Howett was compelled to make dance theatre work Good Little Soldier, which premiered in Berlin in 2013 while he was living in Germany.

Now based in Perth, the artistic director is remounting the work with original collaborators Gavin Webber and Grayson Millwood of contemporary dance company The Farm, Co3 artistic director Raewyn Hill (who returns to the stage for the first time in 10 years) and Noongar performer Ian Wilkes.

Wilkes, as a second ghost brought home from war and new addition to the production, acts as a representation of Noongar soldiers who have fought for Australia.

“It’s an investigation of PTSD,” Howett said.
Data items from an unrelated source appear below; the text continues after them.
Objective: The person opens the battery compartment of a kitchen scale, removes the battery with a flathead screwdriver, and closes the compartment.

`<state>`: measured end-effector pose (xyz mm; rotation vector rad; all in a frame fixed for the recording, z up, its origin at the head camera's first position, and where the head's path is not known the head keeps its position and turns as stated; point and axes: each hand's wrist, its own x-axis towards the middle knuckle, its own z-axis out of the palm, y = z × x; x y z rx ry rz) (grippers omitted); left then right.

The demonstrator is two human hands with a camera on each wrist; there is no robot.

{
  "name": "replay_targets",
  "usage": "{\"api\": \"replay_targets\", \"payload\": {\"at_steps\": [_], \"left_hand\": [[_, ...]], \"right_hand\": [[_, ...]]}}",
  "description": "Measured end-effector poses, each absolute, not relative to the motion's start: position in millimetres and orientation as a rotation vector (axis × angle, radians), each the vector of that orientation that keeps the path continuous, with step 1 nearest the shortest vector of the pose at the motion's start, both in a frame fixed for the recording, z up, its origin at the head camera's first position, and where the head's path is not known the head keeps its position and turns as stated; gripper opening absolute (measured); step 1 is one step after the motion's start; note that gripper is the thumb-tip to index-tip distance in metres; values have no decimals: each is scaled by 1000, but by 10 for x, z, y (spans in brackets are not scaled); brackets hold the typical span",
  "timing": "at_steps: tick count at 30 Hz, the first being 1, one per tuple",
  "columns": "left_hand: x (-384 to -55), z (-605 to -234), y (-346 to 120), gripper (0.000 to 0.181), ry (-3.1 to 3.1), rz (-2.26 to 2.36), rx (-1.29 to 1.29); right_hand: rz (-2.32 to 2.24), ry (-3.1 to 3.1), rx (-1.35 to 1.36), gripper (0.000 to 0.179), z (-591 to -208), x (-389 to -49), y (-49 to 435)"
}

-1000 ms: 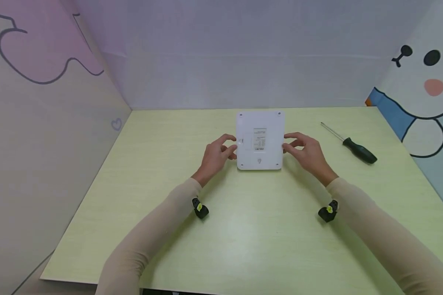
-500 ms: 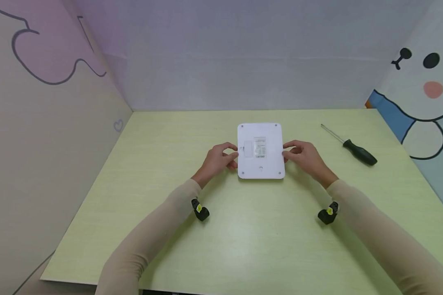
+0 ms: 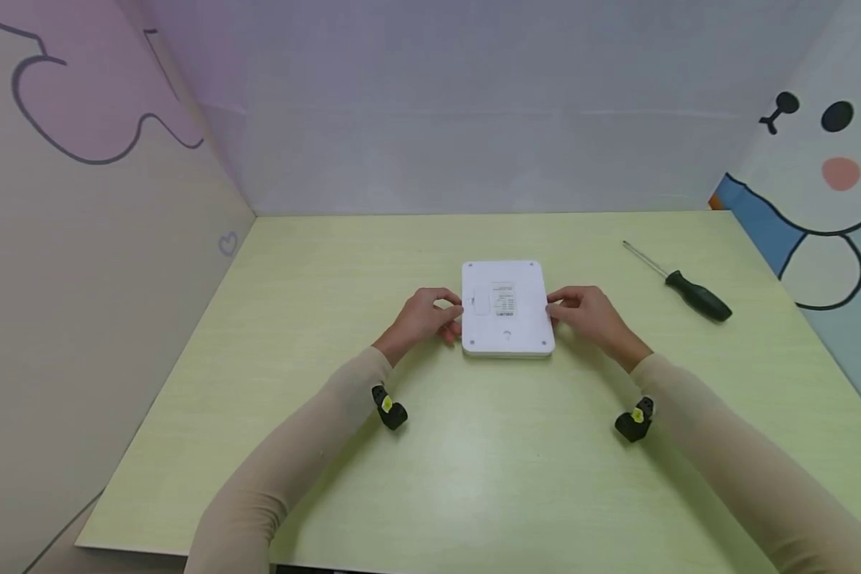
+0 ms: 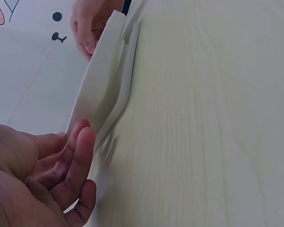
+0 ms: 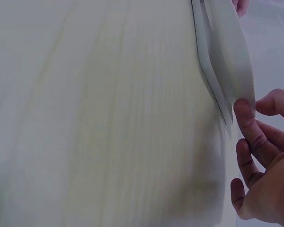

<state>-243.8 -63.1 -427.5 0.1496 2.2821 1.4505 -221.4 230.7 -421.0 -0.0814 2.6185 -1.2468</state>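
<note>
A white calculator [image 3: 489, 335] lies back side up in the middle of the table, with a printed label, a battery cover and a screw at each corner. My left hand [image 3: 425, 315] pinches its left edge between thumb and fingers. On the opposite edge, my right hand [image 3: 588, 311] pinches it the same way. Seen from the side in the left wrist view, the calculator [image 4: 98, 71] has a bent lower face close over the tabletop. In the right wrist view, thumb and index finger of the right hand [image 5: 270, 151] meet at its rim.
A screwdriver [image 3: 699, 297] with a dark green handle lies to the right of the right hand, its tip pointing away to the left. The pale wooden table [image 3: 473, 462] meets printed walls at the back and sides.
The calculator has tipped from a steep tilt down to nearly flat and come slightly nearer to me. Both hands have lowered with it, still at its side edges.
</note>
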Motion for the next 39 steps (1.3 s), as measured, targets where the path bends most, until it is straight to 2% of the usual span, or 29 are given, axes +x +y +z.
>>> {"api": "replay_targets", "payload": {"at_steps": [6, 11, 15, 20, 27, 32, 39], "left_hand": [[-2453, -4238, -644, 20, 2287, 1404, 159], [-2519, -4144, -712, 17, 2410, 1254, 213], [-2680, -4105, -738, 16, 2616, 1151, 264], [-2938, -4176, -662, 25, 2718, 1161, 325], [-3128, -4273, -426, 29, 2690, 1222, 364], [-3138, -4277, -329, 25, 2764, 1191, 361], [-3117, -4247, -324, 22, 2773, 1233, 331]], "right_hand": [[-1239, 2653, -80, 36, -4208, -2197, 2300], [-1098, 2712, -146, 46, -4180, -2112, 2289], [-999, 2754, -160, 59, -4134, -1946, 2274], [-1059, 2742, -112, 65, -4154, -1697, 2213], [-1119, 2796, -39, 52, -4218, -1490, 2099], [-1142, 2830, -22, 42, -4227, -1432, 2056], [-1150, 2837, -37, 40, -4208, -1400, 2057]]}}
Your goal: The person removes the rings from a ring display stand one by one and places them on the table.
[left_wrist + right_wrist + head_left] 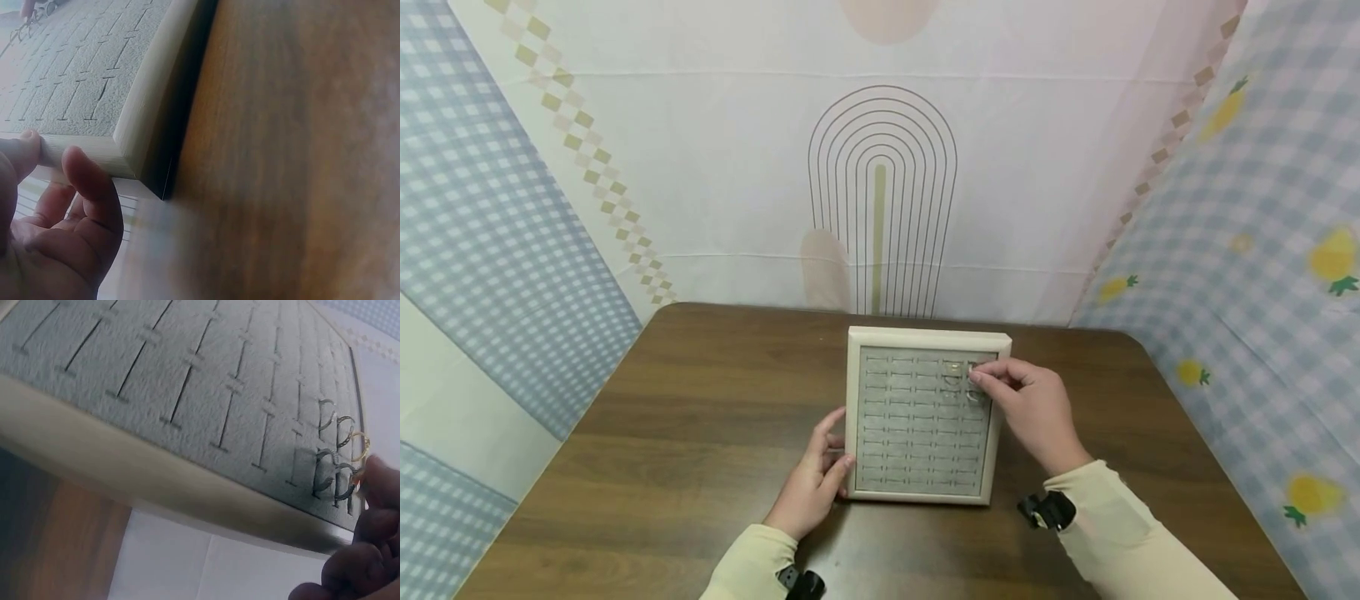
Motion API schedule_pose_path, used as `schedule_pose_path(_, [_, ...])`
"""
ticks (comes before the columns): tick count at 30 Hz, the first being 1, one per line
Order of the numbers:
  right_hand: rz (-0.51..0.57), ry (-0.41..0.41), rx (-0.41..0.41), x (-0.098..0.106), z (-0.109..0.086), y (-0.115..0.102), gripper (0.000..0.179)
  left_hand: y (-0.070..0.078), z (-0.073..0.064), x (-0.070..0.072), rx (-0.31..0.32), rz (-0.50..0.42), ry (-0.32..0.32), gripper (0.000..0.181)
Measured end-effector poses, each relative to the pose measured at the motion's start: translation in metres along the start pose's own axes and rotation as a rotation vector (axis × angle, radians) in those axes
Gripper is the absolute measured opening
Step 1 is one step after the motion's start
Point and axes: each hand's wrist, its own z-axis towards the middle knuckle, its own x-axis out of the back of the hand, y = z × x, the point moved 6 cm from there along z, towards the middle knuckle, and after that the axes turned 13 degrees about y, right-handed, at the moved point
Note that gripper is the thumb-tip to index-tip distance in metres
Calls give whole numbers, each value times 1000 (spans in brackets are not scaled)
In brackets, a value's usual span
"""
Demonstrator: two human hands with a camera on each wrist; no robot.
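Ring board held over table, slots facing head camera. Step judged: ring being seated in or drawn from top right slot; which, cannot be told. Next move seems to call for board kept steady, ring kept aligned with slot. Frame edge clasped by left hand, thumb in front. Ring pinched by right hand, thumb against forefinger, beside gold ring.
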Motion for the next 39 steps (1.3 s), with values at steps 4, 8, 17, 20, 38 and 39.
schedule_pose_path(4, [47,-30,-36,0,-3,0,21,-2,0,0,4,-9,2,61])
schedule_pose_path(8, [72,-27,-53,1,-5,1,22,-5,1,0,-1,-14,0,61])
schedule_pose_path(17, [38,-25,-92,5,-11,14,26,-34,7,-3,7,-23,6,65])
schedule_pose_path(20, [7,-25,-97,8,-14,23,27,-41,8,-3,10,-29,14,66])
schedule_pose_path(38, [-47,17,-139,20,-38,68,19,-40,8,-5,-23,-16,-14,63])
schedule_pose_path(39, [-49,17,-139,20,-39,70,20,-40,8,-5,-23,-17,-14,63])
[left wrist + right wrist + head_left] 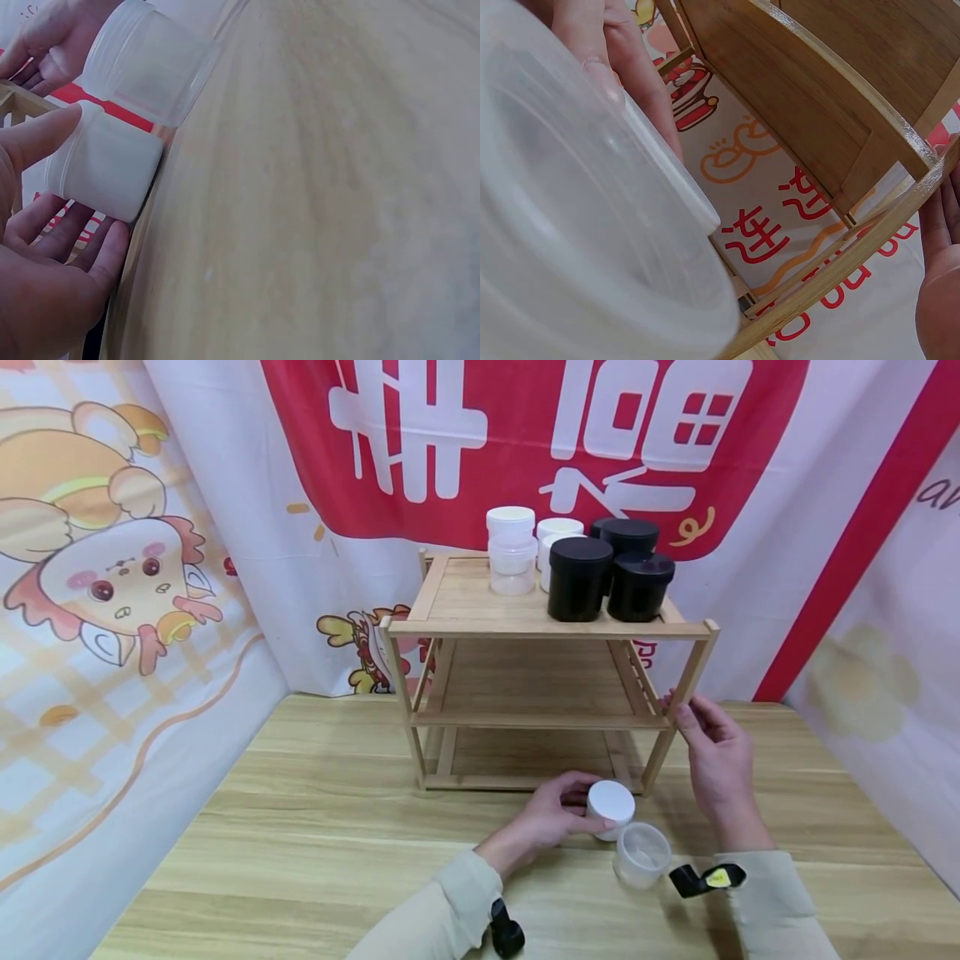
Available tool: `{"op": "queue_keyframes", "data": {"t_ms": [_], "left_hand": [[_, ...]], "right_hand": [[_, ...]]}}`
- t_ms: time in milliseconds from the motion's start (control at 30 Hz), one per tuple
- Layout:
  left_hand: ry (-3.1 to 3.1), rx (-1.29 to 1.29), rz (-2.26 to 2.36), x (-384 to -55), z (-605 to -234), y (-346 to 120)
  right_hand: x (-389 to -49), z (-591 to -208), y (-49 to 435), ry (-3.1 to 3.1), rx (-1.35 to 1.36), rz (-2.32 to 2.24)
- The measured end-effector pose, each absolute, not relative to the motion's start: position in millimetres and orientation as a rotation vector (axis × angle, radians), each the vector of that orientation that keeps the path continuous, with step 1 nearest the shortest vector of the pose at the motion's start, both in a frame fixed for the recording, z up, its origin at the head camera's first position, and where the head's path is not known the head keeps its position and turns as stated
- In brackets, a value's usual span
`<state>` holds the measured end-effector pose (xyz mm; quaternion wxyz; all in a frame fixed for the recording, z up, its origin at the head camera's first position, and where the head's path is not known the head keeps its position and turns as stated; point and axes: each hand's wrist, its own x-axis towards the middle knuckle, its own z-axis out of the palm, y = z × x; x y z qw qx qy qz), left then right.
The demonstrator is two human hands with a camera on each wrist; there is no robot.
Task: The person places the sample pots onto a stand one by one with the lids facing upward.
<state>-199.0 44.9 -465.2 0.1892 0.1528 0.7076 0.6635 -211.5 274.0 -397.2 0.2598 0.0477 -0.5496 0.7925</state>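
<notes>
My left hand point(553, 817) holds a small jar point(112, 161) with a white lid point(611, 800), thumb on the near side and fingers on the other. The jar is close over the table in front of the rack. Right beside it stands an open, lidless translucent jar point(642, 855), which fills the left of the right wrist view. My right hand point(716, 756) grips the front right post point(660, 752) of the wooden three-tier rack point(540, 722) at the middle shelf, thumb in front and fingers behind.
On the rack's top shelf, stacked clear jars point(512, 564) with a white lid, white jars point(558, 531) and several black jars point(580, 581) stand toward the right. Bare wood shows on the middle shelf point(536, 672). The printed curtain point(225, 485) hangs behind and beside the wood-grain table point(300, 827).
</notes>
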Motion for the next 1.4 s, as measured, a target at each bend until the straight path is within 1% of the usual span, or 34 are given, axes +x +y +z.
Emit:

“We go into their head and look at what happens to a person when having a PTSD episode, when they’re constantly recalling an event which to them is incredibly real.

“We made it in the very German tradition of dramaturgy. It’s mixed genre with theatre techniques and physical dance techniques and anything that will help us get closer to our vision of it.”

Howett said he hoped Good Little Soldier gave audiences a better understanding of the plight of an Australian family dealing with a veteran in their suburban home.

“We should celebrate the innocents who get caught up in war and have no say in it happening,” he said.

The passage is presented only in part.